American International Journal of Social Science

ISSN 2325-4149(Print), ISSN 2325-4165(Online) DIO: 10.30845/aijss

Federal Government Statutory Fund Allocation to States in Nigeria, West Africa: Any Reasonable Story to Tell?
Olowolaju Philip Segun, Ajibola Olusegun, Ishola Rufus Akintoye, Falayi Ibukun

Abstract
One of the characteristics of Nigeria’s federal system of government is its revenue allocation system wherein the federal government allocates funds to each State of the federation based on certain predetermined percentages. This statutory allocation has been the major stream of income for most States in Nigeria for many years while Internally Generated Revenue by the States has been significantly low. As a result, this paper seeks to analyse the effects of statutory allocation on the economic performance of a States, using one of the well endowed States, Ekiti as a case study. In order to achieve this, we collected data from secondary sources of actual Federal allocations overtime and Gross Domestic Products with the Internally generated revenue (IGR).
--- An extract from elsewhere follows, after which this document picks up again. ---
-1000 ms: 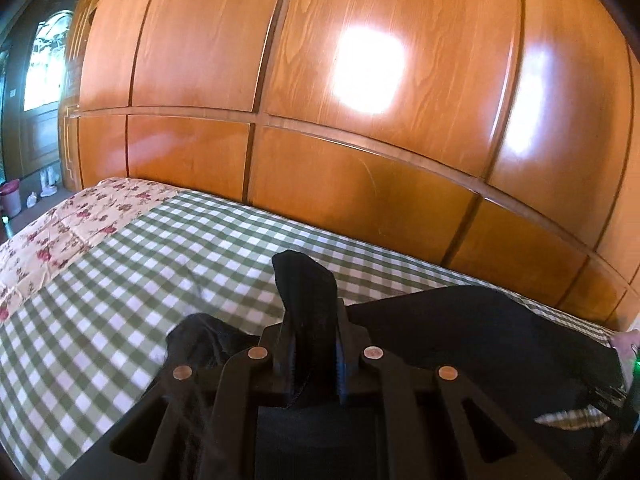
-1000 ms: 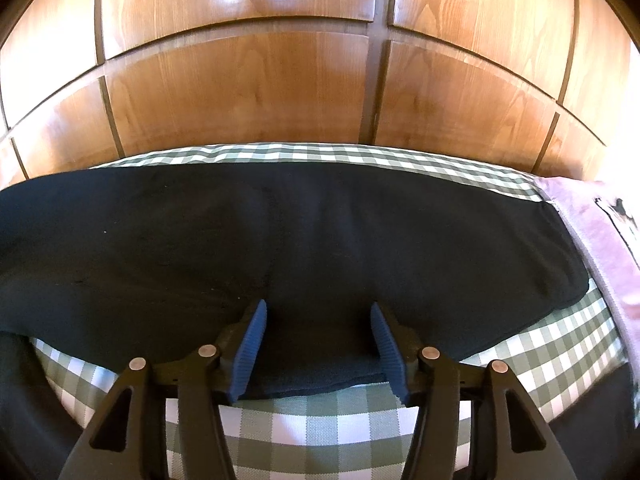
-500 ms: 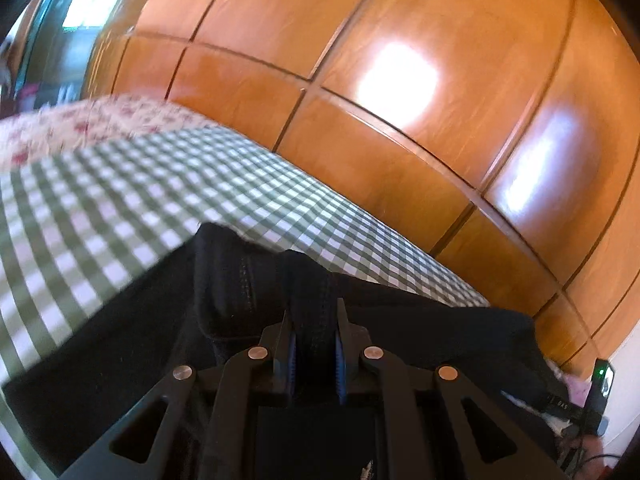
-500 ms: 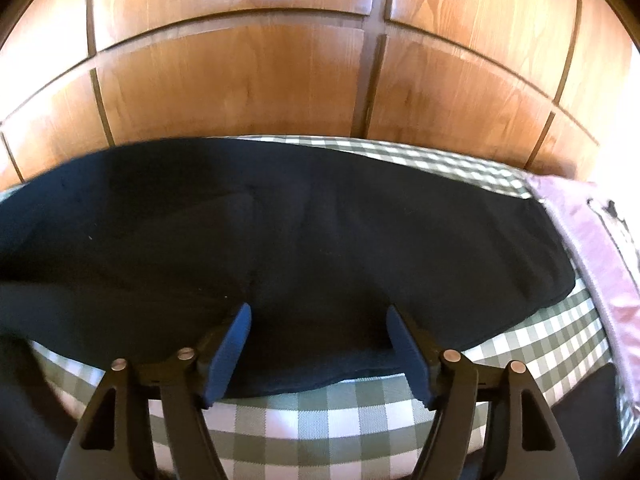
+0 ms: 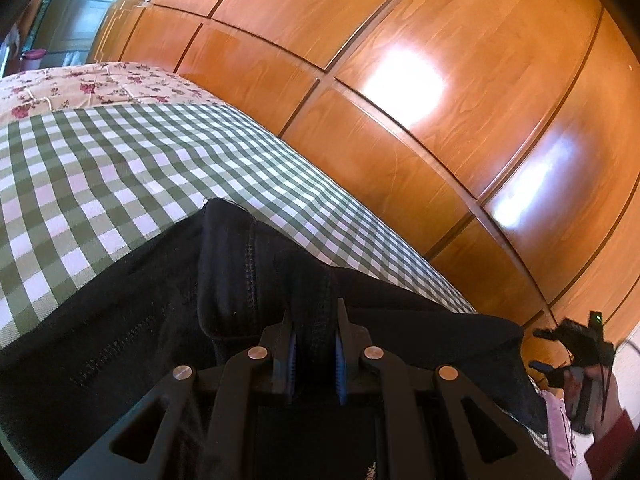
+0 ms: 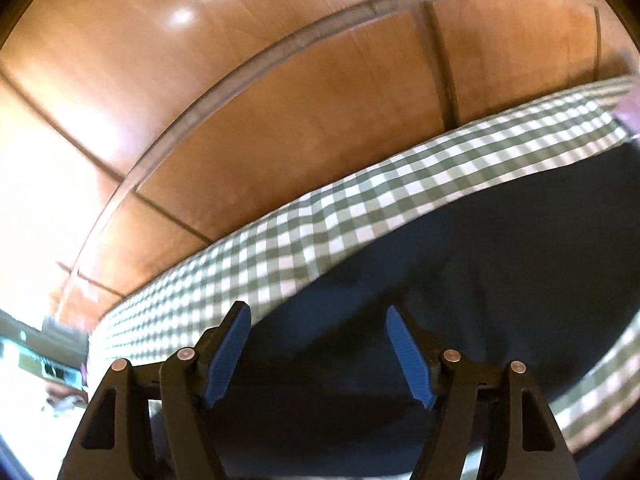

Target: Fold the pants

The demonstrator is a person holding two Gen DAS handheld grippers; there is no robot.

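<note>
The black pants (image 5: 132, 312) lie on a green-and-white checked bed cover (image 5: 100, 168). My left gripper (image 5: 313, 340) is shut on a bunched fold of the pants, with a stitched hem edge (image 5: 240, 264) folded over just left of it. In the right wrist view the pants (image 6: 500, 280) spread across the checked cover (image 6: 320, 224). My right gripper (image 6: 318, 348) is open and empty, tilted, just above the cloth. The right gripper also shows at the far right of the left wrist view (image 5: 572, 352).
A glossy wooden panelled headboard (image 5: 400, 80) rises right behind the bed. A floral cover (image 5: 80, 84) lies at the far left. A pale pink cloth (image 5: 560, 432) lies at the right end of the pants. A bright room opening shows at the left (image 6: 32, 360).
My left gripper has carried the gripped fold over the pants and come lower. My right gripper has opened wider, tilted and swung left; its view is now blurred by motion.
</note>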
We then adopted a regression analysis model to test the effects of both the Statutory allocation and IGR on the economic development(GDP) of the State, to confirm the read driver of the economy. Our findings showed that the variables Statutory Allocation (SA) and Internally Generated Revenue (IGR) were jointly having a positive correlation with Gross Domestic Product. However, despite the huge natural endowment of Ekiti State, only Statutory Allocation had a significant positive effect on Gross Domestic Product while the contribution of IGR is insignificant. Considering the dwindling federal allocations and the controversial allocation measures, it is therefore recommended (among others) that the States should widen its net for the Internally Generated Revenue to achieve meaningful economic development in the very near future.